### REQUIRED ACTION:
A full, word-for-word copy of the listing below is needed; leave the images out of it.

◇ ◇ ◇ ◇ ◇

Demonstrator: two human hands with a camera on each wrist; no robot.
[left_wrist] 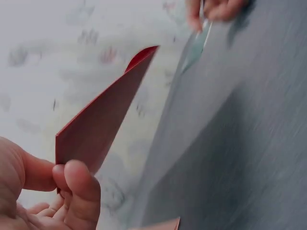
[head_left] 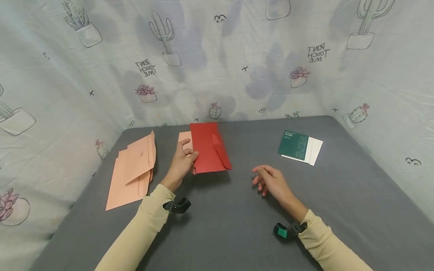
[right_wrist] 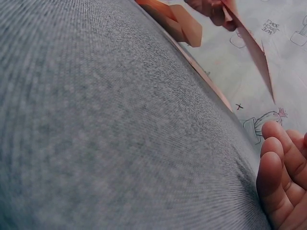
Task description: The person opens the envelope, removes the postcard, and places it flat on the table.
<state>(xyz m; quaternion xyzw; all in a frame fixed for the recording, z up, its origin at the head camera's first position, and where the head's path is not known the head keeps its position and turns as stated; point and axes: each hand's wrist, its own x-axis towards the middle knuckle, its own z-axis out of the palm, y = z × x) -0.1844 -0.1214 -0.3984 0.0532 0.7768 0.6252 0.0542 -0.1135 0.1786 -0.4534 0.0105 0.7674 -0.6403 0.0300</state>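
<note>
A red envelope [head_left: 207, 150] is held up over the grey table, its flap slightly raised along the right side. My left hand [head_left: 181, 162] pinches its left edge between thumb and fingers; the left wrist view shows the red envelope [left_wrist: 105, 115] tilted above its own shadow. Behind it, partly hidden, lies a peach envelope [head_left: 184, 138]. My right hand [head_left: 271, 182] hovers to the right with loosely bent fingers and nothing in them. In the right wrist view those fingers [right_wrist: 273, 177] are close over the cloth.
Several peach envelopes [head_left: 130, 169] lie overlapped at the left of the table [head_left: 217, 233]. At the back right, a dark green card [head_left: 293, 145] rests on white cards [head_left: 315, 150]. A curtain printed with cacti [head_left: 217, 67] borders the table's back and sides.
</note>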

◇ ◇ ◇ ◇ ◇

### SOLUTION BELOW:
Demonstrator: two human hands with a camera on each wrist; no robot.
[left_wrist] 
[head_left] 
[right_wrist] 
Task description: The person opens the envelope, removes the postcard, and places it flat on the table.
<state>(xyz m; quaternion xyzw; all in a frame fixed for the recording, z up, its origin at the head camera's first position, and where the head's path is not known the head keeps its position and turns as stated; point and axes: each hand's wrist, its own x-axis towards the middle knuckle, its own z-axis out of the palm, y = z × x) -0.1844 -0.1214 -0.3984 0.0532 0.7768 0.6252 0.0542 -0.1135 0.1786 -0.4534 0.0105 0.7674 -0.6403 0.0300</state>
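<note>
A red envelope [head_left: 207, 150] is held up over the grey table, its flap slightly raised along the right side. My left hand [head_left: 181, 162] pinches its left edge between thumb and fingers; the left wrist view shows the red envelope [left_wrist: 105, 115] tilted above its own shadow. Behind it, partly hidden, lies a peach envelope [head_left: 184, 138]. My right hand [head_left: 271, 182] hovers to the right with loosely bent fingers and nothing in them. In the right wrist view those fingers [right_wrist: 273, 177] are close over the cloth.
Several peach envelopes [head_left: 130, 169] lie overlapped at the left of the table [head_left: 217, 233]. At the back right, a dark green card [head_left: 293, 145] rests on white cards [head_left: 315, 150]. A curtain printed with cacti [head_left: 217, 67] borders the table's back and sides.
</note>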

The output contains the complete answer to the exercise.